The humane practice of light-trapping only temporarily retains species before release, however there are occasional casualties – through human clumsiness, and more-than-human predation or exhaustion. The activity of collecting the data sensitises the collector, highlighting personal responsibility in a time of ecological emergency – my work is concerned with ways to extend these feelings into human culture more broadly.
TOWARDS LIGHT
Video with voiceover. 10 minutes 17 seconds. Katherine Pogson and Claire Shovelton.
Towards Light is a collaboration between multispecies artist/researcher Katherine Pogson and videographer Claire Shovelton. Katherine’s text voices the perplexed efforts of an amateur lepidopterist to make sense of their encounters with the more-than-human; Claire responds with a sensory film, navigating an imagined pheromonal world of light pollution and habitat destruction in search of fertility and love.

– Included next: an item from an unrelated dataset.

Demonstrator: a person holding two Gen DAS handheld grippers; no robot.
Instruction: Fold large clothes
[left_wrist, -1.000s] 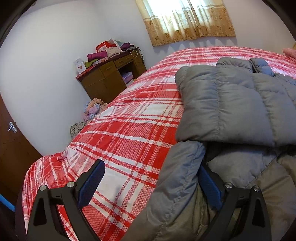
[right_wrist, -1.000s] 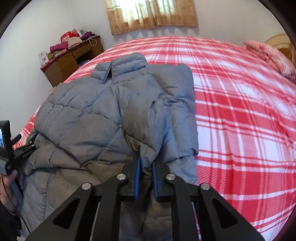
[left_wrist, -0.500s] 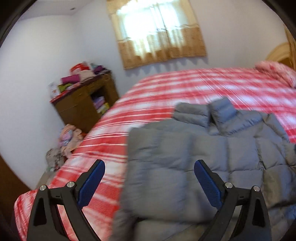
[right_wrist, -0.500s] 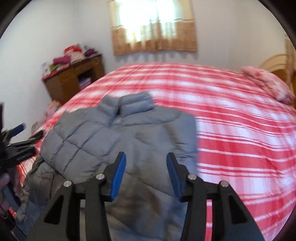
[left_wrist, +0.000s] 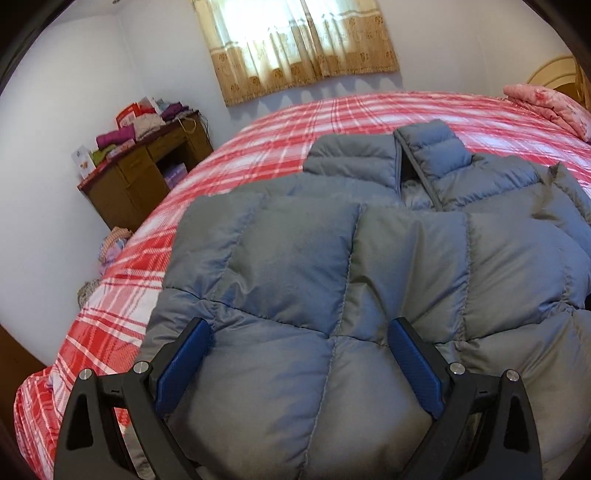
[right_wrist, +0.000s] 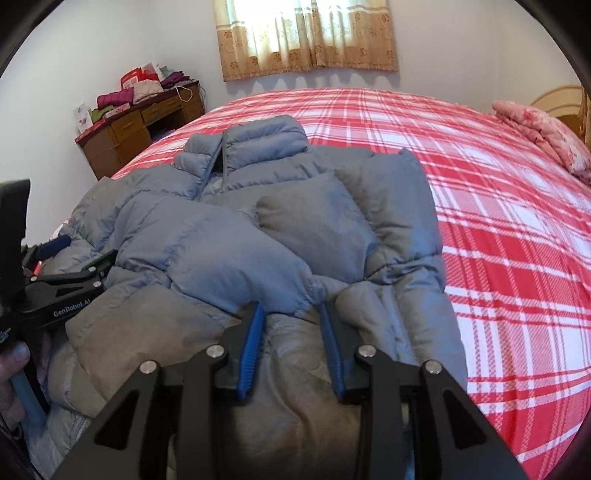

The work touches on themes of attraction, human interference and freedom of movement. In doing so, it considers the uses, and folly, of anthropomorphism as a tool for empathy, revelling in the unknowability of the ‘other’.

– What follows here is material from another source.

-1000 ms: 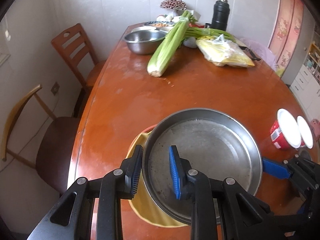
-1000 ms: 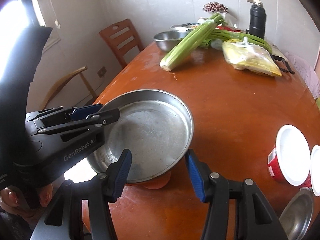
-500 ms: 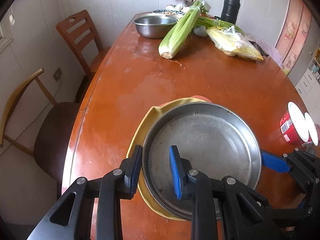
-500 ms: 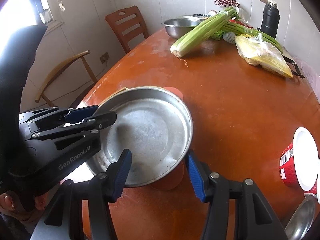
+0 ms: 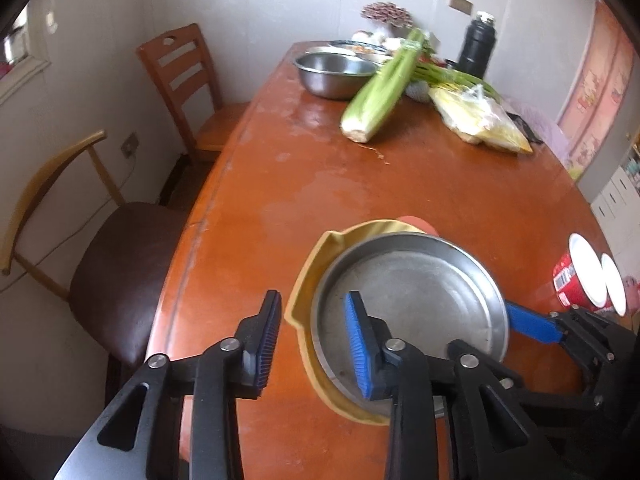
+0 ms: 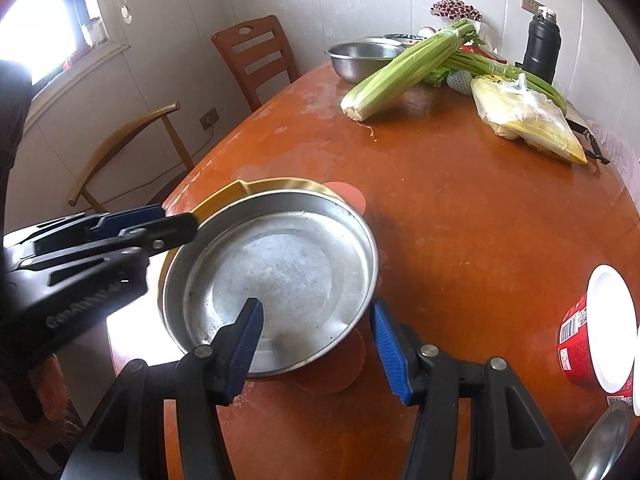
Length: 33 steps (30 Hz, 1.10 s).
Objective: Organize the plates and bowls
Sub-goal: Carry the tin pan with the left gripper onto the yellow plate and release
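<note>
A round steel pan (image 5: 412, 296) (image 6: 280, 280) rests on a yellow plate (image 5: 308, 280) (image 6: 236, 192), which lies over an orange plate (image 6: 352, 196) on the brown table. My left gripper (image 5: 314, 336) is open, its fingers astride the near-left rims of the pan and yellow plate; it shows in the right wrist view (image 6: 176, 220). My right gripper (image 6: 316, 340) is open, its fingers astride the pan's near rim; one blue finger shows in the left wrist view (image 5: 532, 324).
At the far end lie a steel bowl (image 5: 336, 70), celery (image 5: 380, 92), a yellow bag (image 5: 480, 120) and a black flask (image 5: 478, 46). Red cups with white lids (image 6: 600, 332) stand right. Another steel dish (image 6: 600, 440) sits bottom right. Two chairs (image 5: 184, 80) stand left.
Both grippers have opened wider and let go of the pan. It now sits on the yellow plate. Both cameras have drawn back and up.
</note>
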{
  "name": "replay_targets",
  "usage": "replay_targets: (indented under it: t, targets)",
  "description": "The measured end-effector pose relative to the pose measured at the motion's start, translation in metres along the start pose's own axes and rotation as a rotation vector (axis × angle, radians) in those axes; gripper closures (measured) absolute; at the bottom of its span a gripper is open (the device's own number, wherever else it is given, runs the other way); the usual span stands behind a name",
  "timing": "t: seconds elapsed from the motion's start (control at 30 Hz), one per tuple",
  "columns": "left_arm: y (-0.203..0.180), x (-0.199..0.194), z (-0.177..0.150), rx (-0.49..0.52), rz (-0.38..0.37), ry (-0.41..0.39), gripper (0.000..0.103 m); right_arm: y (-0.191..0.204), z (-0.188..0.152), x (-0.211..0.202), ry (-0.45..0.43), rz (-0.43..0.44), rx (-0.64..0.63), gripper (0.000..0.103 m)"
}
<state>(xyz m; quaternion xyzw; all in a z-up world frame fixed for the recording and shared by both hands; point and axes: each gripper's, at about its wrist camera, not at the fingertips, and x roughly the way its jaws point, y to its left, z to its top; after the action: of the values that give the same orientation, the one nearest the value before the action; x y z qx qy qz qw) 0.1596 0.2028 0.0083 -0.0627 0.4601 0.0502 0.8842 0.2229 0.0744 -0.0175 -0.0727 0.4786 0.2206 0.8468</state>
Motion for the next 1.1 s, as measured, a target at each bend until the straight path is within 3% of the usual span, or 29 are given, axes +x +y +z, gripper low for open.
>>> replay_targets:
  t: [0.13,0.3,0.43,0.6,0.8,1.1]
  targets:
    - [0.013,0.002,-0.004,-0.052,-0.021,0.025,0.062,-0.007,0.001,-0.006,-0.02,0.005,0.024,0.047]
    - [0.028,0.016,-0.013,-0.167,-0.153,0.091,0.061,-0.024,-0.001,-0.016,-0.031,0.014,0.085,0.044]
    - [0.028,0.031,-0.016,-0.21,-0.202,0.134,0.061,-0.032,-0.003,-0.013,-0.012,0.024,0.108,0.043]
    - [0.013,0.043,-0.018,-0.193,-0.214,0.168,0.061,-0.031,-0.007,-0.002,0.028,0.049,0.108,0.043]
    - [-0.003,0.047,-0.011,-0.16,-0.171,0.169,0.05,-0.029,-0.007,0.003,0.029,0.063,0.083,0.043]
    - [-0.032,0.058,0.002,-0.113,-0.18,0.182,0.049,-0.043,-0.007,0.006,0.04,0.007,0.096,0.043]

This work was first shown at the exhibition Places to Intervene in a System, Lumen Crypt gallery, Bethnal Green in August 2021.
NOURISHMENT
I-phone video. 8 minutes 10 seconds. September 2018.
Made from fragments of mobile phone footage, Nourishment was my first video produced at a time of ‘creative block’ when my object-making practice had disintegrated. A ‘work-in-progress’ deadline with an invited audience proved a turning point. I was forced to include myself in my work more directly than before, and embrace an auto ethnographic approach.

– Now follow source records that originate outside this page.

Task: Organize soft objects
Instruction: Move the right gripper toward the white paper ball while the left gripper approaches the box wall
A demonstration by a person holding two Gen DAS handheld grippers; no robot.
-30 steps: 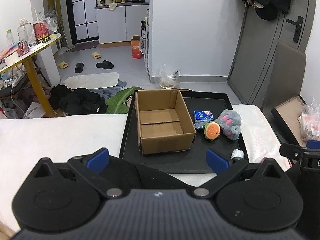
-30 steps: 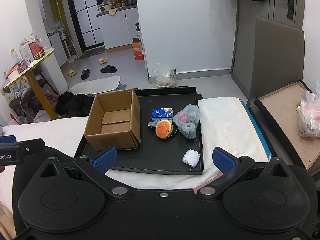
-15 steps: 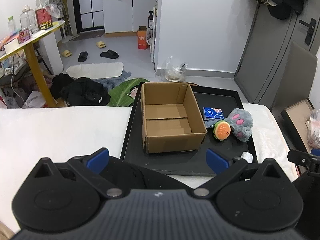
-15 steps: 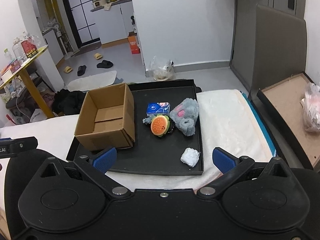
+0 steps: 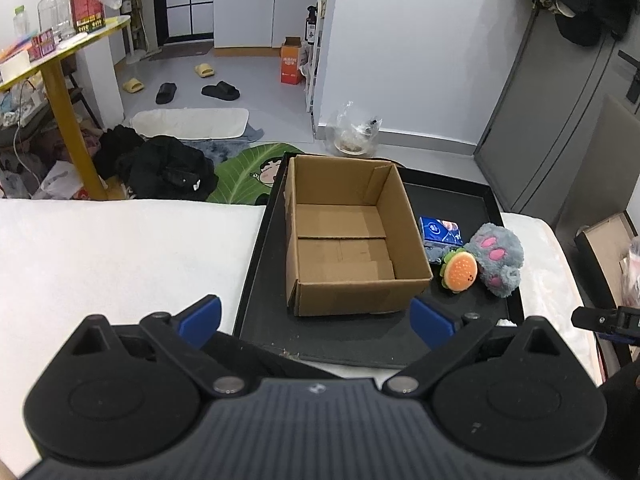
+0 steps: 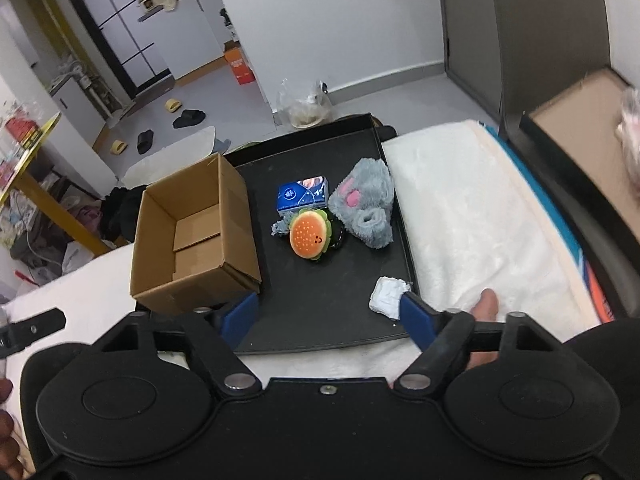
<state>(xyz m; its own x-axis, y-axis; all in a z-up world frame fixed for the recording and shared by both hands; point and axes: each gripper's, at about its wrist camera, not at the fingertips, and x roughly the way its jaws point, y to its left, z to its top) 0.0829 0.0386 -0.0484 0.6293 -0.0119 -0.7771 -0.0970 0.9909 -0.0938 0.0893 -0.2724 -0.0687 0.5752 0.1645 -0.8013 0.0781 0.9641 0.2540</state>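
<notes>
A white bed fills the near scene, and on it lies a black tray carrying everything for the task; on the tray's left side stands an open cardboard box, empty inside; right of the box lies a grey plush paw, with an orange burger plush just beside it on the left, a blue tissue pack just beyond the burger, and a small white crumpled wad alone at the tray's near right corner; the left claw hangs above the tray's near edge, spread wide and holding nothing; the right claw hangs over the near middle of the tray, also spread wide and empty, its right finger close to the white wad; nothing has yet gone into the box, so the sorting looks barely begun; the main risks, as a judgement: the burger, paw and tissue pack sit bunched together, so a claw closing on one may drag or pinch a neighbour; the plush will squash and could slip from a shallow pinch; the light box could slide or tip if a claw knocks its rim while dropping something in; the wad sits so near the tray's wall that a finger may strike the rim and flick it onto the bed.
</notes>
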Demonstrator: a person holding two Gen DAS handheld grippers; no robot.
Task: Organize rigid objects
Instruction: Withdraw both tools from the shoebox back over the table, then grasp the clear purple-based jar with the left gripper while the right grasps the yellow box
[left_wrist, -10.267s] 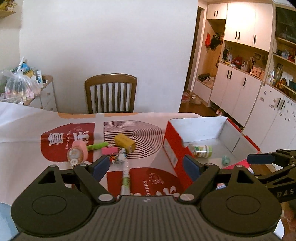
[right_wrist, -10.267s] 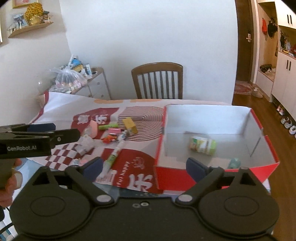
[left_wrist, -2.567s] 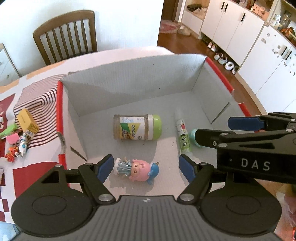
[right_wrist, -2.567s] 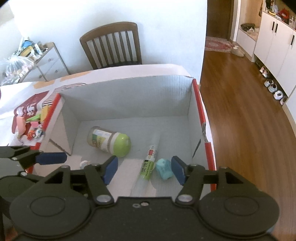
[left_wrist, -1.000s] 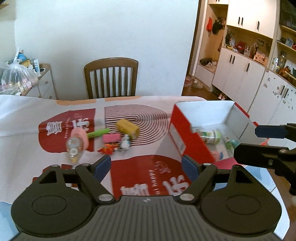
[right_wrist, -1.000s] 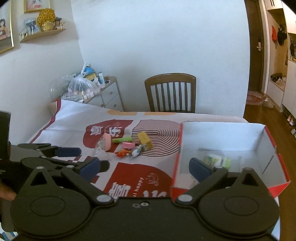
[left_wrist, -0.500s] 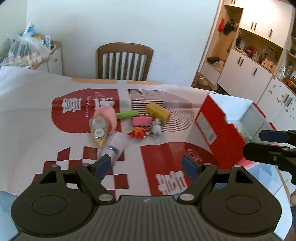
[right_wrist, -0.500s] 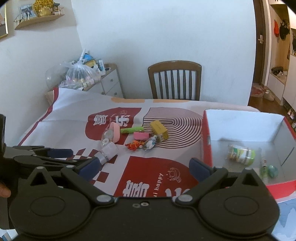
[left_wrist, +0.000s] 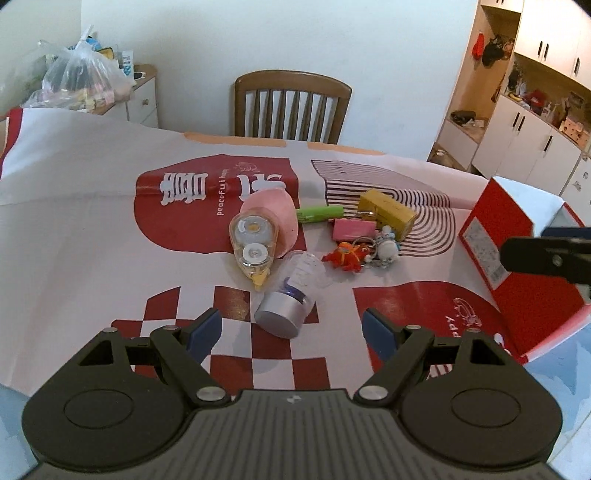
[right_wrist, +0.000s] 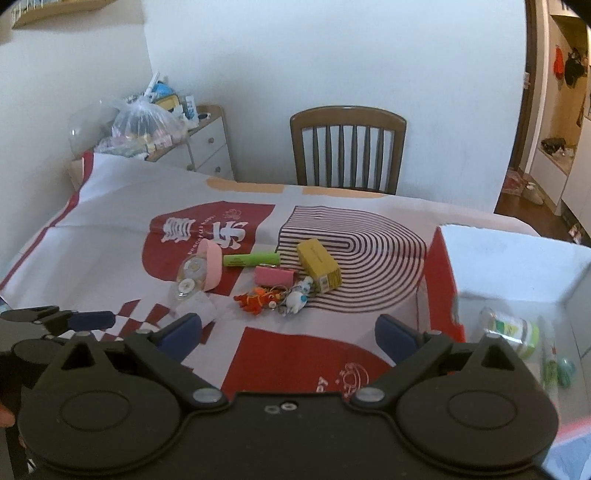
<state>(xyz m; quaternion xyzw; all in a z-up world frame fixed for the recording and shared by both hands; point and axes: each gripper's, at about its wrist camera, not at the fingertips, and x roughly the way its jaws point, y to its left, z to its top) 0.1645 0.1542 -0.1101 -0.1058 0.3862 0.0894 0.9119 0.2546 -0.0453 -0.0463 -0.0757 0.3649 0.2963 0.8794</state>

Dusk fell, people stopped drinking and gathered around the pool of light projected onto the wall. Surrounded by lepidoptery equipment, expired moths, and pieces of abandoned textile work, I put on my head torch and began.
Holeslack
Digital cartoon for an embroidered wall hanging. 2017 - 18.
New Year’s Eve, Cumbria. A pale moth flattens itself against a farmhouse window. From inside, the creature’s underside is lit up against the darkness outside. How does it survive in this place, at this time?
An encounter with the Winter moth provided the starting point for this early exploration of how to ‘materialise’ the connection between moths and textiles.
Empress of skye
Much worn agnès b shoe, Sylko cotton thread. 2017.
In a heatwave on the Isle of Skye, a female moth of the Emperor species laid five eggs on the side of my foot. The intention with which she did this, and my subsequent failure to raise the brood, directed me towards one of the key concerns within my practice: how to communicate a sense of personal responsibility for those creatures rendered fragile by human actions?
Wrong Wainscot
Reworked vegetable-tanned leather, ink, silver leaf, button polish. 2017.
With origins in my previous practice as a designer-maker, this off-cut went through a number of transitions. I began to volunteer at Woodberry Wetlands, where I encountered the reed-loving species which have such evocative textile names, the Wainscots; Silky, Stripy, Smoky and Obscure….
Can object-making create a dialogue about our relationship with ‘nature’? And is leather an appropriate medium for doing so?
Exhibited at The Old Fire Station, Oxford, June 2017.